Miami Beach. Esa extensa lengua de tierra adosada a la ciudad por un largo puente sobre el mar, tiene una historia peculiar de especulación inmobiliaria. Fue producto de unos avispados propietarios de inmuebles de la comunidad judía. En 1980, cuando llegaron los bautizados «marielitos», que Fidel Castro embarcó en el puerto cubano de Mariel con rumbo a Miami, deshaciéndose de 125.000 cubanos, muchos de ellos delincuentes, que la revolución no había podido rehabilitar, comenzó la operación South of the Fifth. Los dueños de esos edificios alquilaron apartamentos a muy bajo precio a aquellos «marielitos», cuya conducta desordenada ahuyentó a los inquilinos americanos. Una vez desocupadas esas viviendas, los propietarios subieron las mensualidades a los cubanos, que también desalojaron al no poder pagar. Consiguieron su objetivo. La finalidad fue que pudieron reconstruir aquellos edificios para convertir la zona en residencias de lujo.
Hoy en día otros propietarios, similares a aquellos, están realizando una operación calcada en Wynwood, un barrio en tierra firme. Para revalorizar la zona han ofertado locales con grandes ventajas a firmas de lujo para que se instalen.
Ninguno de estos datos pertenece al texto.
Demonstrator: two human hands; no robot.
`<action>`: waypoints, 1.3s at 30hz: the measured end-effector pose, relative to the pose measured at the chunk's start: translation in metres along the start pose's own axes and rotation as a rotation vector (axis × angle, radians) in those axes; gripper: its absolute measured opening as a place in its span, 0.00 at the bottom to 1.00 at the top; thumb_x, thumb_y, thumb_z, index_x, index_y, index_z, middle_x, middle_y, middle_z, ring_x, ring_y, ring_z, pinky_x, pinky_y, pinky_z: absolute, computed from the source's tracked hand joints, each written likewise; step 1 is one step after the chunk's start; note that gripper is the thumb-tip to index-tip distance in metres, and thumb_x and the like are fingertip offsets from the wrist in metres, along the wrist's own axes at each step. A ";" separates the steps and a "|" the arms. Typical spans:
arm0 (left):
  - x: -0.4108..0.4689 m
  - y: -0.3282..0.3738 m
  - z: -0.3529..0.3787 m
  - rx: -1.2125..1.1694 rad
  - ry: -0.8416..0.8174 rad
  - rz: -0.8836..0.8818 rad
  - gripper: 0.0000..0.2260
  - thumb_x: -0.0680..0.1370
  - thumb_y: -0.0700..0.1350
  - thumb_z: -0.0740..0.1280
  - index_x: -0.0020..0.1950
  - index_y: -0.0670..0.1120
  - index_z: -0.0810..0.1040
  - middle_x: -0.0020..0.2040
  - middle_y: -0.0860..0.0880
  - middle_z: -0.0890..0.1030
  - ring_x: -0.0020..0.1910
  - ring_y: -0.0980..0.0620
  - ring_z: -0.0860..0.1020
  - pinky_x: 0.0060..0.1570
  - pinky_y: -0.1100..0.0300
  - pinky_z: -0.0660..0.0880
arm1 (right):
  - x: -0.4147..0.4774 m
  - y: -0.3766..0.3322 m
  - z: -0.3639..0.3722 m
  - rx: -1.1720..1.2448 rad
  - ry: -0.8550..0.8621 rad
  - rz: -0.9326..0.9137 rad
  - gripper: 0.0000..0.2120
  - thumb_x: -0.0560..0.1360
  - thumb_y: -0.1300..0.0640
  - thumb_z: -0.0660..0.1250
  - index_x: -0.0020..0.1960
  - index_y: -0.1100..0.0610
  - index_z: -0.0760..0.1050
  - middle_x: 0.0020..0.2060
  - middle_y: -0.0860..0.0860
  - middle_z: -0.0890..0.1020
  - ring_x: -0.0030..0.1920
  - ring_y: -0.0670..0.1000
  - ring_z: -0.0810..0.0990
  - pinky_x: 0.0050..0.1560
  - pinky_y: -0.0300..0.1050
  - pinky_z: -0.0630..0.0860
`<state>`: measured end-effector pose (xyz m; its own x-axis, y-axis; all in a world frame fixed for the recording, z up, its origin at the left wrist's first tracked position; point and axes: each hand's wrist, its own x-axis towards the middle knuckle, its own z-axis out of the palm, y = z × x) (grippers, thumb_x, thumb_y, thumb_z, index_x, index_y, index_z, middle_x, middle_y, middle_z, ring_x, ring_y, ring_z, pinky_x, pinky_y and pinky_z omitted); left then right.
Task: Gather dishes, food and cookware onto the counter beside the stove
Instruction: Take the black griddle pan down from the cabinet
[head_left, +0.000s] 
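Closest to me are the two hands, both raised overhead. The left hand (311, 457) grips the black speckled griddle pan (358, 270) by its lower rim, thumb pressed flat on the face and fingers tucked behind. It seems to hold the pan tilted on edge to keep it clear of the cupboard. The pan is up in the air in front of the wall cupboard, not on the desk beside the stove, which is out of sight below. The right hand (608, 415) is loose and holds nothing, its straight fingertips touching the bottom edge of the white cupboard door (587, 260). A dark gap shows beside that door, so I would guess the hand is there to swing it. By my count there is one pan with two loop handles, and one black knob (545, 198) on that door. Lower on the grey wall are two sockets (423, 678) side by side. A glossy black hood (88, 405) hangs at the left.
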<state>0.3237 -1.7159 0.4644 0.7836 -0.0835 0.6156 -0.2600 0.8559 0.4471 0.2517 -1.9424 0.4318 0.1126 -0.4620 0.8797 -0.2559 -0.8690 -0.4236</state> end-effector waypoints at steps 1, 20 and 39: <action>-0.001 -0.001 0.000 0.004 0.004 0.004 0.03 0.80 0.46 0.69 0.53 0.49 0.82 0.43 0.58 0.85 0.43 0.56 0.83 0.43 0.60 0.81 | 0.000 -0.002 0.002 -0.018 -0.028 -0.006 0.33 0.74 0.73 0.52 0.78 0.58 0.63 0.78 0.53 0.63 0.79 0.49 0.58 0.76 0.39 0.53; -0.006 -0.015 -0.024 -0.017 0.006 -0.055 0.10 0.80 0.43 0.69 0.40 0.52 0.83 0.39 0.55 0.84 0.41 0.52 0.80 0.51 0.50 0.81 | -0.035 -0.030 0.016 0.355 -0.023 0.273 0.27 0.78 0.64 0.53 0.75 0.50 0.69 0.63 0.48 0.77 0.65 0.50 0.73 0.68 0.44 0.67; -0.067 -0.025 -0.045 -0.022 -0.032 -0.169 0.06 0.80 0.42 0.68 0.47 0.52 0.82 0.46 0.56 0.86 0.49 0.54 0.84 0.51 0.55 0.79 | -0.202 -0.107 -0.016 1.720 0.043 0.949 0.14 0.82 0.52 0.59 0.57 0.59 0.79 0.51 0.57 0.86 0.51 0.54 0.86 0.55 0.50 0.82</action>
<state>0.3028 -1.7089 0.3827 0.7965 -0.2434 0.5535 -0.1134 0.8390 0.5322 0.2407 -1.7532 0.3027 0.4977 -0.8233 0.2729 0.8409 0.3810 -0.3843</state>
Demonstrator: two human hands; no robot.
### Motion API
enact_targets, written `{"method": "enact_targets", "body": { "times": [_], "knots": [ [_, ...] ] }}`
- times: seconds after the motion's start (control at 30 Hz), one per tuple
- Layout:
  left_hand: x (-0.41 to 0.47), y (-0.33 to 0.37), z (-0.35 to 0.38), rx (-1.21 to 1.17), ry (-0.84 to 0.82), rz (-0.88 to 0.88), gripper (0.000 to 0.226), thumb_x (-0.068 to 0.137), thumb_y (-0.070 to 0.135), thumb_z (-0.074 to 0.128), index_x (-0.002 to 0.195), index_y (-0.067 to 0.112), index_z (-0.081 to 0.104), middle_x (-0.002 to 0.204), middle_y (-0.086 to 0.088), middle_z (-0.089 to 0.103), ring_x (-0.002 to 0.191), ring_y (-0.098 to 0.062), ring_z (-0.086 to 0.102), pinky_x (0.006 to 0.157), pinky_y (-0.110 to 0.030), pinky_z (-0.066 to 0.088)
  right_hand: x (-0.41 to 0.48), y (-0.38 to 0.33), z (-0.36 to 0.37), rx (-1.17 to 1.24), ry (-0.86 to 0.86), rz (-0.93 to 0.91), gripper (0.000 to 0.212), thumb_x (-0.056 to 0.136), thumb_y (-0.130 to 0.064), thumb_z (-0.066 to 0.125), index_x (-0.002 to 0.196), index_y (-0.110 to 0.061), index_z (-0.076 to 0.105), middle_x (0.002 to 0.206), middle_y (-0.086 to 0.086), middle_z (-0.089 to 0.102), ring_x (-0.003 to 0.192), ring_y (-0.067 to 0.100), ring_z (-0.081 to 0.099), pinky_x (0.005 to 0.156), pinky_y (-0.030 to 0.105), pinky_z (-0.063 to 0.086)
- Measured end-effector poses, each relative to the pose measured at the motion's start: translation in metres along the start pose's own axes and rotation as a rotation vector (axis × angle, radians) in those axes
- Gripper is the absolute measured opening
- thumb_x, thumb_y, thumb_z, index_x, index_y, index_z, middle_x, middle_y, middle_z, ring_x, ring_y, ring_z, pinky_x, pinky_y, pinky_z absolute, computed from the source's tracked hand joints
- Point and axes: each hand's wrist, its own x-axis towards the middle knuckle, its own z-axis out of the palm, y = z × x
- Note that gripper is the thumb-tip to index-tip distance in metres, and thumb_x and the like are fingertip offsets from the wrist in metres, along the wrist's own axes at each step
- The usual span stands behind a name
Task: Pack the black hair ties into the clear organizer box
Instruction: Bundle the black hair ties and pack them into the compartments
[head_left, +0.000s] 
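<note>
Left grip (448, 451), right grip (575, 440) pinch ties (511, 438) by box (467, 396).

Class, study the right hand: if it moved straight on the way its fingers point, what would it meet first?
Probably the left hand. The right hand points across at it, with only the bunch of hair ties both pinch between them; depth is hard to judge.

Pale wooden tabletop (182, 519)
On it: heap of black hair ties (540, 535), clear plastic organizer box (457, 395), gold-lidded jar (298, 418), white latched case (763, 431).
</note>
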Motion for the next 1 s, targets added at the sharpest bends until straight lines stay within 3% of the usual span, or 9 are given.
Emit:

Han comenzado a llegar Prada, Dior, Louis Vuitton, Cartier, entre otras. Hoy conforman las calles más cotizadas de Miami, una especie de milla de oro, el Desing District. La intrahistoria de esta ciudad está aún por escribirse, más allá de aquella serie Miami Vice, que sucedía en la década de los ochenta, cuando esta ciudad estaba tomada por el narcotráfico.
Pasear a media noche por Lincoln Road a 32º y con la humedad que te hace sudar aunque estés sentado es palpar el turismo extranjero en directo. Puedes escuchar hablar en italiano, ruso, chino, francés, español. Todos los comercios, además de los restaurantes, tienen sus puertas abiertas y exhalan el frío del aire acondicionado, como reclamo atrayente. Puedes entrar en una farmacia, a las 00.30 y, además, de las prescripciones médicas, comprar desde agua hasta hojillas de afeitar. La gente se acuesta tarde aquí, aunque no hay Feria a la vista. También, como en todo centro turístico, abunda el canallaje esquinero, que te puede ofrecer sustancias prohibidas por la ley, el olor del humo los delata. Los turistas aun fotografían la casa de Versace, quien fue asesinado en su misma puerta. Es una casa del llamado estilo «colonial español» con su pórtico de piedra. La única enclavada entre los edificios Art-Decó que jalonan el entorno de la famosa calle Ocean Drive.